Kişisel Web sitesinde yayımladığı söz konusu yazısında, “Geçen hafta hayatımın belki de en ilginç davasını izledim” diyen gazeteci Müyesser Yıldız, en temel hukuk ilkelerinin dahi ayaklar altına alındığı günümüz yargı siteminin içler acısı halini, bir Bylock doyası üzerinden anlattı.
İşte o yazı:
Masumiyet karinesi, suçun şahsiliği, kanunsuz suç ve ceza olmayacağı gibi hukukun en temel ilkelerinin yeniden “keşfedildiği” bir dönemden geçiyoruz. Bildiğimiz bir ilke daha var; “Bir kişi aynı suçtan iki kez yargılanıp cezalandırılamaz.” diye. Ancak galiba bu konuda da hukuk tarihine geçeceğiz!..
Çünkü geçen hafta hayatımın belki de en ilginç davasını izledim. Dava konusunu anlamak için öncesini anlatmam gerekiyor.
E.Ç. 15 Temmuz darbe teşebbüsünden 1 ay kadar sonra kamu görevinden ihraç edilir ve tutuklanır. Suçlamalardan biri “ByLock kullandığı” iddiasıdır. Yapılan yargılamada E.Ç. kesinlikle ByLock kullanmadığını, “ByLock var” denilen iki telefonu evde eşi ve çocuklarıyla ortak kullandığını anlatır.

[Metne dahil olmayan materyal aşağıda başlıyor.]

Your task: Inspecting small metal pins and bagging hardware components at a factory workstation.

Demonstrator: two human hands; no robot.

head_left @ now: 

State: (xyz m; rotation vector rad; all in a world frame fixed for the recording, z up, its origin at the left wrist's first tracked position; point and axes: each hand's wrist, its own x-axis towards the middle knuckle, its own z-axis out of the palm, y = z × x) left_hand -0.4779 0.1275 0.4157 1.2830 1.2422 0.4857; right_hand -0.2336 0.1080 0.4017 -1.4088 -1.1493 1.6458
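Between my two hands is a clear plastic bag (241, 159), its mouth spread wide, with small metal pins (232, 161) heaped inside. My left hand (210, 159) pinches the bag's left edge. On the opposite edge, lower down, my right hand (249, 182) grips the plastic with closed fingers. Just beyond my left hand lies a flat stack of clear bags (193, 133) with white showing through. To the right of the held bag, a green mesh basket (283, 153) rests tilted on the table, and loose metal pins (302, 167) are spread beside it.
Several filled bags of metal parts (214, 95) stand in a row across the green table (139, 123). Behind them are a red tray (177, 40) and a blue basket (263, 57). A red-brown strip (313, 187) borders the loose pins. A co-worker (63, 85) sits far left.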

Ancak Mahkeme, “MİT tarafından hazırlanmış ByLock teknik raporu ile polis araştırma tutanağı, sanığın adı ve soyadından oluşan şifre gibi delillere” dayanarak E.Ç.’yi 8 yıl hapis cezasına çarptırır.
Bu arada Bylock tespit edilen telefonlarla bağlantılı olarak sanığın -evdeki internet hattı üzerine kayıtlı olan- 80 yaşındaki babası da gözaltına alınır. Bir hafta gözaltında tutulan baba hakkında ise kovuşturmaya yer yok kararı verilir.
E.Ç.’nin yargılama sürecine dönersek; Yargıtay yerel mahkemenin kararını onaylar. Yani sanığın tüm itirazlarına rağmen kendisinin, dava konusu telefon hatlarından ByLock kullandığı kesinleşmiş olur.
Yargıtay’ın onama kararının ardından 5 yıldır hapiste olan E.Ç., yattığı süre göz önünde bulundurularak tahliye edilir.
E.Ç.’nin tahliyesinden kısa bir süre önce bambaşka bir gelişme yaşanır ve bu defa eşi F.Ç. gözaltına alınır. Peki F.Ç. neyle mi suçlanır? Eşinin yargılanıp hüküm giydiği telefon hatlarında ByLock kullananın o olduğu iddia edilir!..
Soruşturmayı yürüten polisler gözaltı işlemi sırasında el konulan, eşi E.Ç.’nin adına kayıtlı telefonda, F.Ç.’nin adını çağrıştıran şifreden hareketle bu “değerlendirmeyi” yapmıştır.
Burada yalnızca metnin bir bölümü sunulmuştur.